Multilinear Extension

Articles based on Justin Thaler's Proofs, Arguments, and Zero-Knowledge

Sep 13, 2024

In the previous article we took a deep dive into low-degree extension with univariate Lagrange interpolation. We also touched on how low-degree extension compares to multilinear extension (MLE) and pointed out that MLE can produce polynomials whose total degree is logarithmic to the size of the relevant domain.

In this article, we will unpack how MLE works and how it can be implemented, while also touching on the significance of MLE in the context of interactive proofs.

Multivariate Functions

We are now concerned with multivariate functions defined over the v-variate domain {0,1}ᵛ . This domain contains 2ᵛ unique Boolean tuples.
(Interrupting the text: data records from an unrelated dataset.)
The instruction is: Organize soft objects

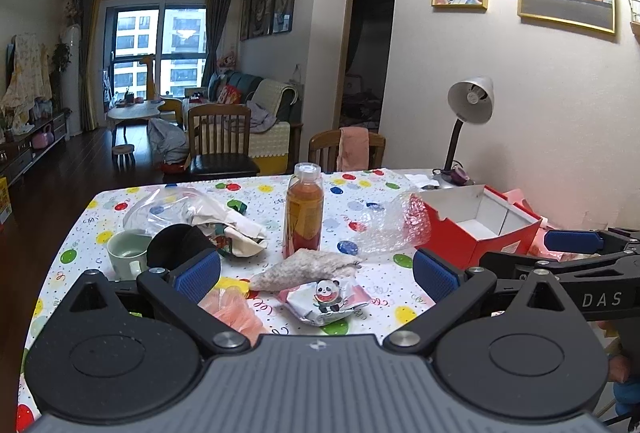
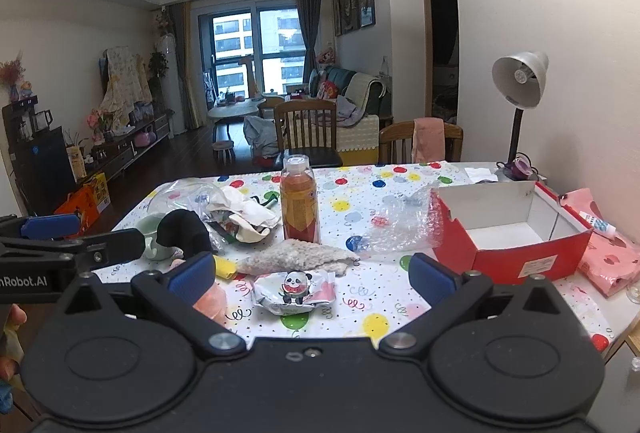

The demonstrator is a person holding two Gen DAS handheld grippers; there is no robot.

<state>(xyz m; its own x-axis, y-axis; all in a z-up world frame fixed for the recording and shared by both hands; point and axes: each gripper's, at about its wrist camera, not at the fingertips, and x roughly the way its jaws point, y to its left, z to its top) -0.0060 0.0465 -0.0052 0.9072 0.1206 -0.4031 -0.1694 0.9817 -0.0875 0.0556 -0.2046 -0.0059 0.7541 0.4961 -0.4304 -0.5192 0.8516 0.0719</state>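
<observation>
The left gripper (image 1: pixel 316 273) hovers above the near edge of the table (image 1: pixel 360 201), its blue pads (image 1: pixel 199 273) spread wide and gripping nothing. Between them, lower down, lie the fuzzy beige cloth (image 1: pixel 306 269) and the panda packet (image 1: pixel 326 299) (a pink soft item (image 1: pixel 232 311) sits just beside the left pad). The right gripper (image 2: pixel 312 273) is equally wide apart and empty, framing the same cloth (image 2: pixel 294 255) and packet (image 2: pixel 294 291). Farther right stands the open red box (image 2: pixel 516 233).
</observation>
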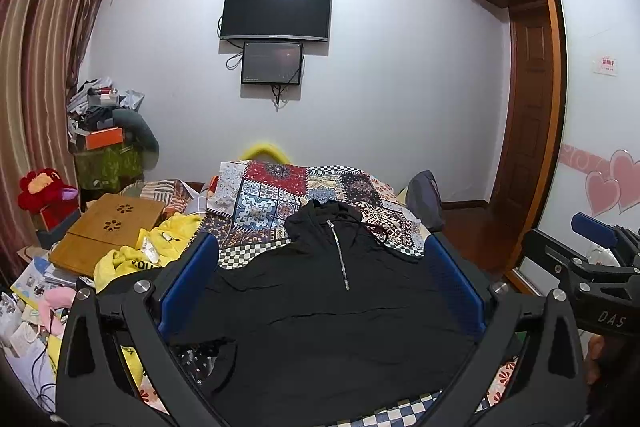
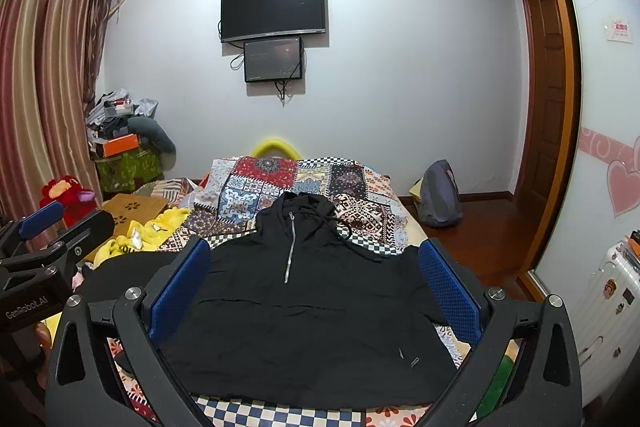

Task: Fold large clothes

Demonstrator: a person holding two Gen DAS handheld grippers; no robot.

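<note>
Hoodie [image 1: 320, 315], black with a short metal zipper [image 1: 338, 255] down the chest, lies spread flat on a patchwork bedspread [image 1: 280, 191] in the left wrist view, its hood toward the far wall. The left gripper [image 1: 322, 259] hovers above the garment with its blue-padded jaws spread wide, nothing between them but the cloth below. At the right edge of this view part of the right gripper [image 1: 592, 259] shows, above the bed's side. A yellow garment [image 1: 156, 247] and a wooden lap tray [image 1: 108, 231] sit to the left of the hoodie, and a television [image 1: 276, 11] hangs on the wall beyond. In the right wrist view the hoodie [image 2: 304, 315] again fills the lower middle, hood and drawstring [image 2: 336, 223] pointing away, its near hem lying over a checkered strip of the bedspread [image 2: 300, 175]. The right gripper [image 2: 314, 259] is held over it, jaws wide apart and holding nothing. The left gripper [image 2: 44, 223] appears at the left edge, beside the yellow garment [image 2: 160, 227]; a grey backpack [image 2: 438, 195] stands on the floor to the right of the bed.
</note>
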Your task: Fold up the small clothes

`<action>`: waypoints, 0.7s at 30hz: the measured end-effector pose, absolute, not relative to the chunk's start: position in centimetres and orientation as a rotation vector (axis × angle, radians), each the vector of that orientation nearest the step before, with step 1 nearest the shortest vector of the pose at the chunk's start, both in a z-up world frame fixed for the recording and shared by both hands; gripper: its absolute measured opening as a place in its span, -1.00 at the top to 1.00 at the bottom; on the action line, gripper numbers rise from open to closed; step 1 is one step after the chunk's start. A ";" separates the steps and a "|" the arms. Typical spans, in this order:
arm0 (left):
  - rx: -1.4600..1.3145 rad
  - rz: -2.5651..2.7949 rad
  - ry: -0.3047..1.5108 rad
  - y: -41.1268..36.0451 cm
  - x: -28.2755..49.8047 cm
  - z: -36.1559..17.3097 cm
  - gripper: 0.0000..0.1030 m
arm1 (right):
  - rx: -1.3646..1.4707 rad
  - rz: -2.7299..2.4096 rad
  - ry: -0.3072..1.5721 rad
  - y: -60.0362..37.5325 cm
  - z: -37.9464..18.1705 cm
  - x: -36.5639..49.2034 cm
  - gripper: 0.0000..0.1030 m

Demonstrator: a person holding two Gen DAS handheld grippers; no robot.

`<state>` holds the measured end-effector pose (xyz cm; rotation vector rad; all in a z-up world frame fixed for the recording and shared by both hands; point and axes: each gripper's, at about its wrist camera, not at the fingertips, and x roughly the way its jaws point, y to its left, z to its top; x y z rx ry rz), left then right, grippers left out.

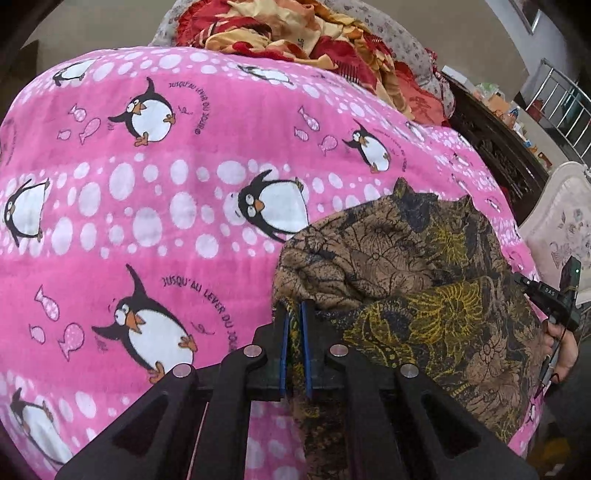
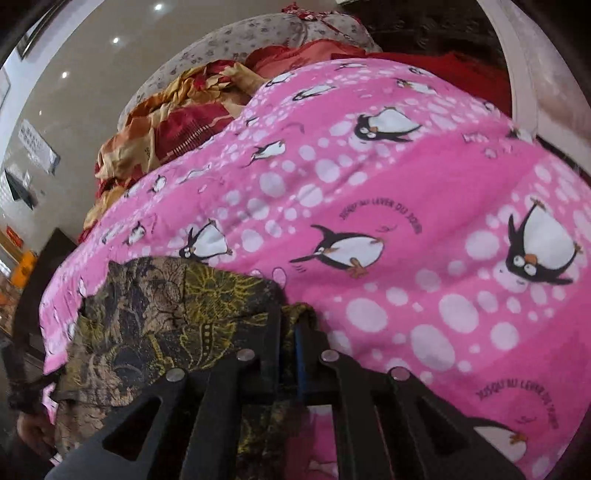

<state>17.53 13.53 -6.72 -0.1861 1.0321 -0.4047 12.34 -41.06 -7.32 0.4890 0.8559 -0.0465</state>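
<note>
L tool clamped on floral garment | R tool same (corner pinched) | on pink blanket

Pink penguin-print bedspread, red-gold blanket behind; ceiling spotlights; metal railing.

The garment lay on the bedspread, at its near edge. Behind the bedspread lay a crumpled blanket; a cushion stood to its right.

- The pink penguin blanket is soft, matt cloth (slightly fuzzy).
- The brown floral garment is thin woven cloth, matt and crumpled.
- The left gripper is matt black plastic with shiny metal pins.
</note>
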 end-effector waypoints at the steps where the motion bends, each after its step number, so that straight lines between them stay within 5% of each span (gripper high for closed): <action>1: -0.179 -0.400 1.039 13.5 17.5 -6.5 1.00 | 0.489 -0.040 0.865 -41.0 -7.3 12.3 0.92; 3: -0.157 -0.395 1.040 13.8 16.9 -6.0 1.00 | 0.506 -0.007 0.881 -41.0 -7.1 12.0 0.85; 4: -0.128 -0.376 1.031 14.1 16.3 -5.4 0.74 | 0.497 -0.003 0.889 -41.2 -6.7 11.6 0.82; 6: -0.095 -0.359 1.000 15.0 15.5 -4.5 0.60 | 0.479 -0.015 0.870 -41.5 -5.2 10.4 0.69; 15: -0.117 -0.501 0.856 11.6 8.8 0.2 0.60 | 0.260 0.072 0.809 -36.7 2.1 7.1 0.65; 21: 0.061 -0.580 1.039 1.7 8.2 -4.2 0.60 | -0.021 0.156 1.066 -27.3 -3.2 10.2 0.62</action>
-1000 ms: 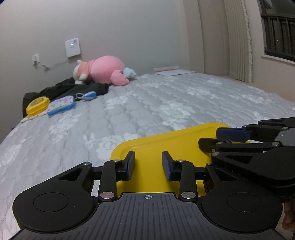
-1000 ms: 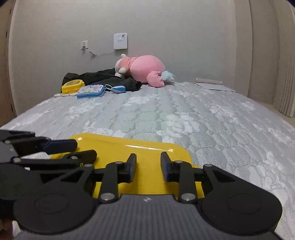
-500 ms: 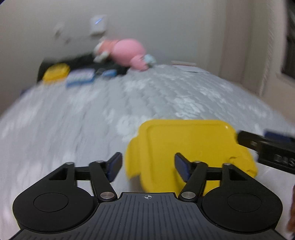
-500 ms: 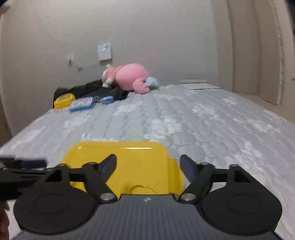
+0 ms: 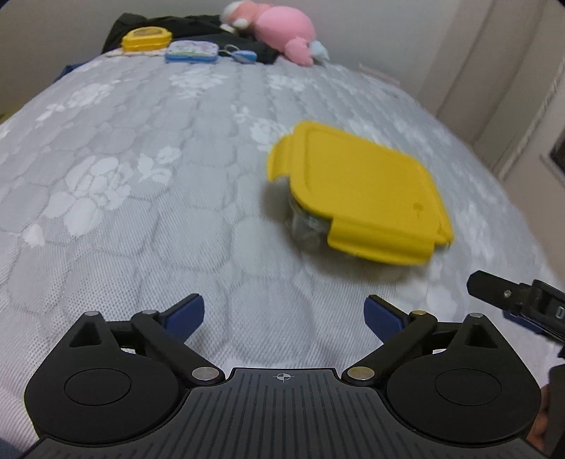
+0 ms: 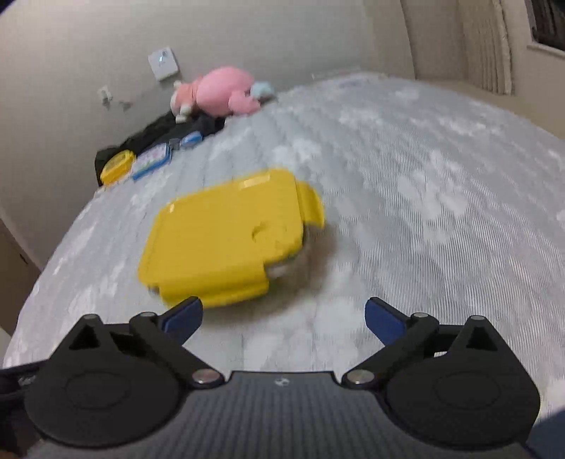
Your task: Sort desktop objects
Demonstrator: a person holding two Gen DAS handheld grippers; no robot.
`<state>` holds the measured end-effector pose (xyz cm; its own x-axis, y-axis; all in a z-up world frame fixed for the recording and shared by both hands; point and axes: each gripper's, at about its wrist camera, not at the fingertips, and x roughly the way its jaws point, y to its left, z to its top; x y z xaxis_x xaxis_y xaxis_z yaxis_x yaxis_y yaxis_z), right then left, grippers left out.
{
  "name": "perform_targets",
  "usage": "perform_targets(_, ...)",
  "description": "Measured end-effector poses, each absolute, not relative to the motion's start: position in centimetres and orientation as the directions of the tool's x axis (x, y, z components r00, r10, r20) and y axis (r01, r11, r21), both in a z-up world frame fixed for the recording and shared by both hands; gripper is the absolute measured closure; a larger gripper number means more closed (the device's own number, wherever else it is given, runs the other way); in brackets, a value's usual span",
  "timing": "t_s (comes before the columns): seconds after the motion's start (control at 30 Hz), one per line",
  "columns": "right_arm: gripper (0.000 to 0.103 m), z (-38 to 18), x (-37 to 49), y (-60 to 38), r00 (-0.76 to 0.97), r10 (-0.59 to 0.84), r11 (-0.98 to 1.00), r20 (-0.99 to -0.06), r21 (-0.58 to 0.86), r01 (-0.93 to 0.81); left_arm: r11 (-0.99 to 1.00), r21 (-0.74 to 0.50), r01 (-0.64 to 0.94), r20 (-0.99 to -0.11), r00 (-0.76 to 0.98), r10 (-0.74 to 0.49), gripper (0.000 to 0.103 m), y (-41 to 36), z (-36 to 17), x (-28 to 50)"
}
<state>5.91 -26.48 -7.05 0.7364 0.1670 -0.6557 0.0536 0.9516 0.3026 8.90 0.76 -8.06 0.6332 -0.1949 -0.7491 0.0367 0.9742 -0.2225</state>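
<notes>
Box (image 5: 360, 197) with a yellow lid sits on the grey quilted mattress (image 5: 141, 212), lid on, its clear body showing under the lid's flaps. From the left wrist view it lies ahead and to the right of the left gripper (image 5: 284, 316), apart from both blue pads. That gripper's jaws are spread wide with nothing between them but mattress.

From the right wrist view the box (image 6: 229, 236) lies ahead and to the left of the right gripper (image 6: 284, 316). Its near flap sits just past the left blue pad (image 6: 183, 317); whether they touch cannot be told, as the view is blurred. The right gripper is also released, jaws wide and holding nothing. Part of it shows at the right edge of the left wrist view (image 5: 512, 300).

At the far end of the mattress, well apart from the box, lie 5 things together: a pink plush (image 5: 282, 26), dark cloth (image 5: 197, 26), a small yellow case (image 5: 146, 39), a blue-edged case (image 5: 190, 53) beside it, and a small blue item (image 5: 243, 54) next to that. A white wall plate (image 6: 163, 63) hangs above the plush.
</notes>
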Motion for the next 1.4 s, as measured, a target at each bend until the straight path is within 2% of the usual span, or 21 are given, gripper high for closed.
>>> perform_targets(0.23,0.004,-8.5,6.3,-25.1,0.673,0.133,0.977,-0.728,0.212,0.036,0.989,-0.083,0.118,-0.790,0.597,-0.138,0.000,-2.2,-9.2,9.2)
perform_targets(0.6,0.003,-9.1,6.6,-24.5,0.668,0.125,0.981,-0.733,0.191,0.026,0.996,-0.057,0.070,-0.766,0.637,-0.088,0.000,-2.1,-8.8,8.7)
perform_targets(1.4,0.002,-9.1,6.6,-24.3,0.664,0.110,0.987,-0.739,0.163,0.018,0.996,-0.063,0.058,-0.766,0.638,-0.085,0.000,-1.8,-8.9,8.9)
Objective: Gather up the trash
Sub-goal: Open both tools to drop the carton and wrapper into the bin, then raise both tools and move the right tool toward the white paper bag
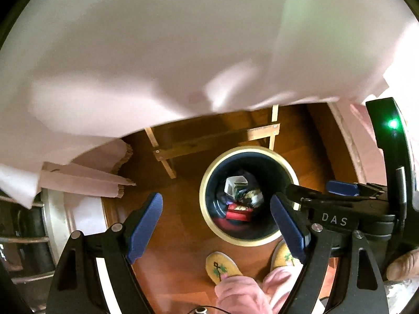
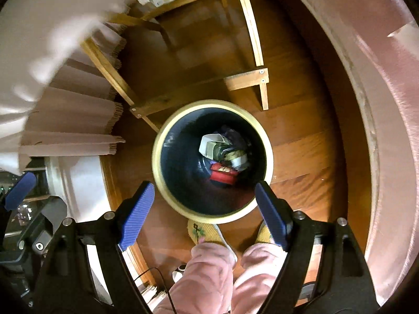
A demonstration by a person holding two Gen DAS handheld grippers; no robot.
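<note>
Both grippers, left (image 1: 216,229) and right (image 2: 203,213), hover with fingers released and empty above the bin (image 2: 267,141), probably because the trash (image 2: 222,154) already lies inside.

A white cloth (image 1: 157,52) hangs blurred ahead of the left gripper (image 1: 216,227), hiding whatever lies beyond it. Deep in the bin (image 2: 167,125) under the right gripper (image 2: 204,213), the heaped trash (image 2: 222,154) is too small and dim to name apart. Both slippers (image 2: 201,231) are partly covered by pink trouser legs (image 2: 209,267).
</note>
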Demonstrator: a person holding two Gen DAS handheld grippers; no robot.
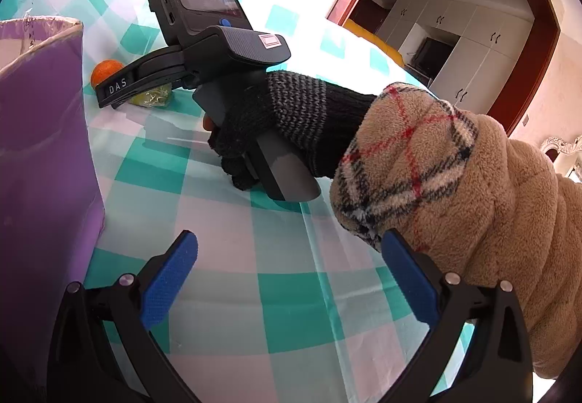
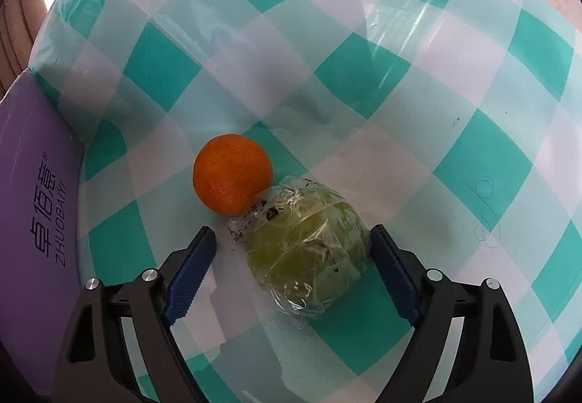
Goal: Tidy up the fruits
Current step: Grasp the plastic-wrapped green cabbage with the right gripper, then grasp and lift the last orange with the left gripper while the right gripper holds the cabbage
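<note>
We are straddling the plastic-wrapped green fruit (image 2: 307, 250) with the right gripper (image 2: 293, 272): jaws spread, one pad touching its right flank, the other well short of the left. It is lying on the checked tablecloth (image 2: 363, 75), touching the orange (image 2: 232, 179), with the purple box (image 2: 32, 221) nearby. We are judging the crinkled film slippery and the fruit firm, so we are aiming for its widest middle. The left gripper (image 1: 287, 283) is hanging wide open, empty.
</note>
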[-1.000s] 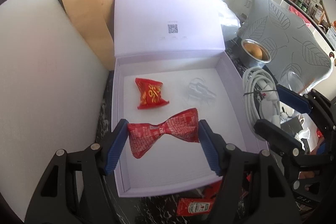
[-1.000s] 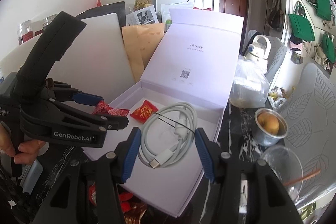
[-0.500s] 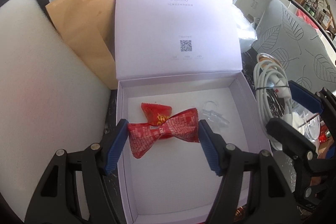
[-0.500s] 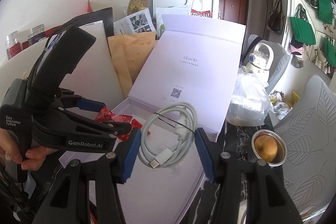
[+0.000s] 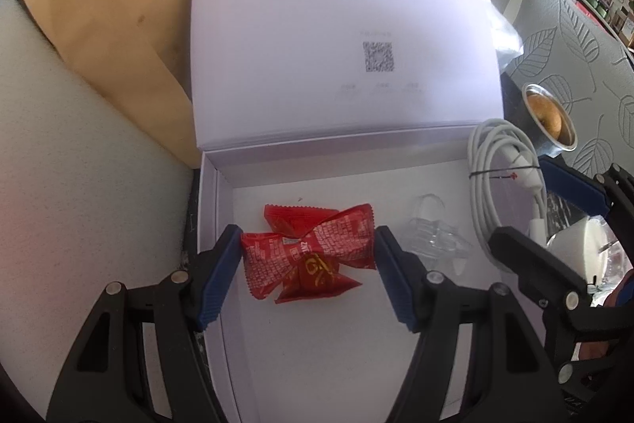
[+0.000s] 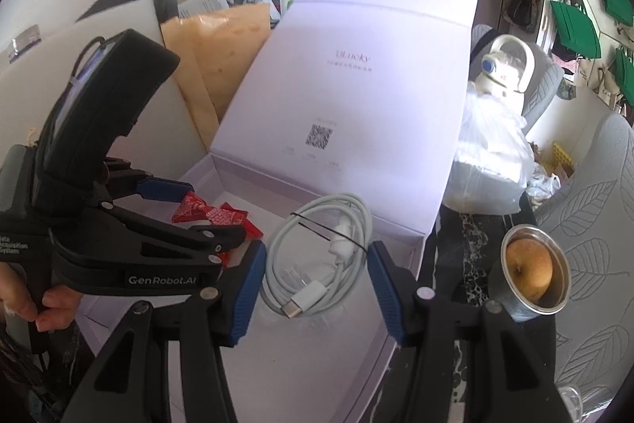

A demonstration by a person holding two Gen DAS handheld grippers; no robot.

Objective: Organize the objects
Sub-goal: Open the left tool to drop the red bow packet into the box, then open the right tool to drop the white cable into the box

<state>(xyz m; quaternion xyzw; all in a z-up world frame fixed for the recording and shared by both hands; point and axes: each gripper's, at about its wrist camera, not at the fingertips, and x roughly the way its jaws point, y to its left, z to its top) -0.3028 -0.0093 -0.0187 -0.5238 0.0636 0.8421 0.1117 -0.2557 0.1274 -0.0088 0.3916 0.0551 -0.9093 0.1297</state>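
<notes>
Your left gripper clamps a crinkly red twist-wrapped candy end to end, long axis left-right across the frame, over a second red candy lying in the open white box. Your right gripper pinches a coiled white cable, its USB plug pointing lower left, above the box's right side. Only the left view shows the clear plastic piece; the right view shows the steel cup holding a fruit.

The left gripper is squeezed tight on something. The right gripper is squeezed tight too, close beside it.
</notes>
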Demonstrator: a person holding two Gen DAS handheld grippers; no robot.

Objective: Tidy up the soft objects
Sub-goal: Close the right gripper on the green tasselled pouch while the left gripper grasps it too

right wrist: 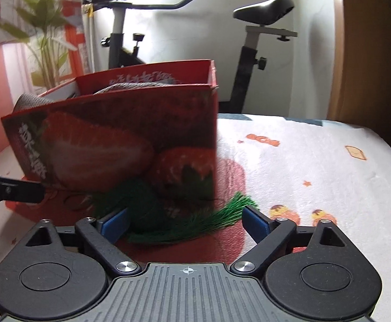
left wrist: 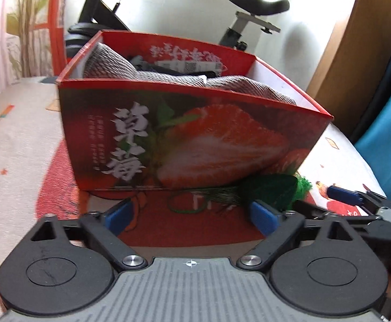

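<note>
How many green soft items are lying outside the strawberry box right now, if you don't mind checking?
1: a green tasselled piece lies on the blanket against the front of the red strawberry box, between the right gripper's open fingers. Others may be hidden inside or behind the box.

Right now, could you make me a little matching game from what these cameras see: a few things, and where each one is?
Things:
1. grey mesh cloth
2. green tassel
3. exercise bike
4. strawberry box

Places:
A. behind the box, by the wall
B. inside the box
C. on the patterned blanket, standing open
D. lying in front of the box

Pairs: 1-B, 2-D, 3-A, 4-C
</note>
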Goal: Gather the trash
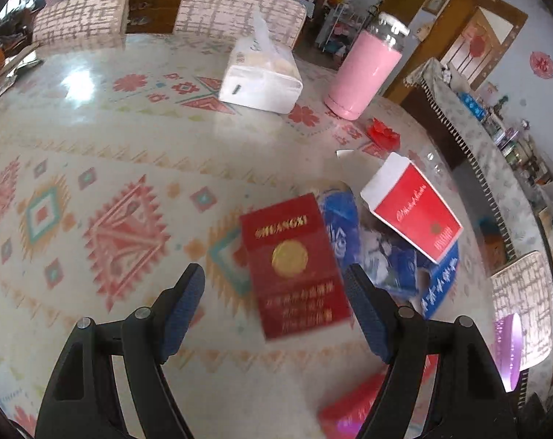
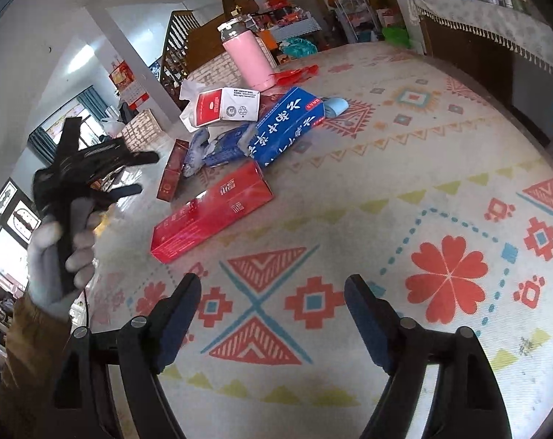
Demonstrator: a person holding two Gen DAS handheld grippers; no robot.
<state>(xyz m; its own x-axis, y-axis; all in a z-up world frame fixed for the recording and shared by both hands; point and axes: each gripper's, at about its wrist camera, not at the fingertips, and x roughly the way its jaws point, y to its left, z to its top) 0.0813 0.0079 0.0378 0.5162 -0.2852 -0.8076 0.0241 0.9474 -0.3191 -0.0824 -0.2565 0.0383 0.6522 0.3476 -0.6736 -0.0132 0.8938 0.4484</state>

For example, f ( x_1,x₂) is a bivariate function where v=2 and the domain is {0,1}²:

\(\{(0,0),(0,1),(1,0),(1,1)\}\)

And f ( x_1,x_{2, …,}x_v) is a v-variate function whose domain contains 2ᵛ unique tuples.

These functions map Boolean tuples to elements in a finite field:

\(f : \{0,1\}^v \rightarrow \mathbb F\)

Importantly, every such function has an extension polynomial that is multilinear.

Multilinear Polynomials

In a multilinear polynomial, every variable is of degree at most 1. The total degree of a polynomial is the sum of the degrees of the variables in the highest-degree term.

So, for example, the following MLE of f ( x_1,x₂) over {0,1}² has a total degree of 2 due to the final term being composed of both x₁and x₂:

\(f(x_1,x_2) = a_0 + a_1x_1 + a_2x_2 + a_3x_1x_2\)

Since the highest-degree term of a multilinear polynomial can only involve v Boolean variables, its total degree cannot be greater than v. This means that the total degree of a MLE of a multivariate function is logarithmic to the domain size, 2ᵛ.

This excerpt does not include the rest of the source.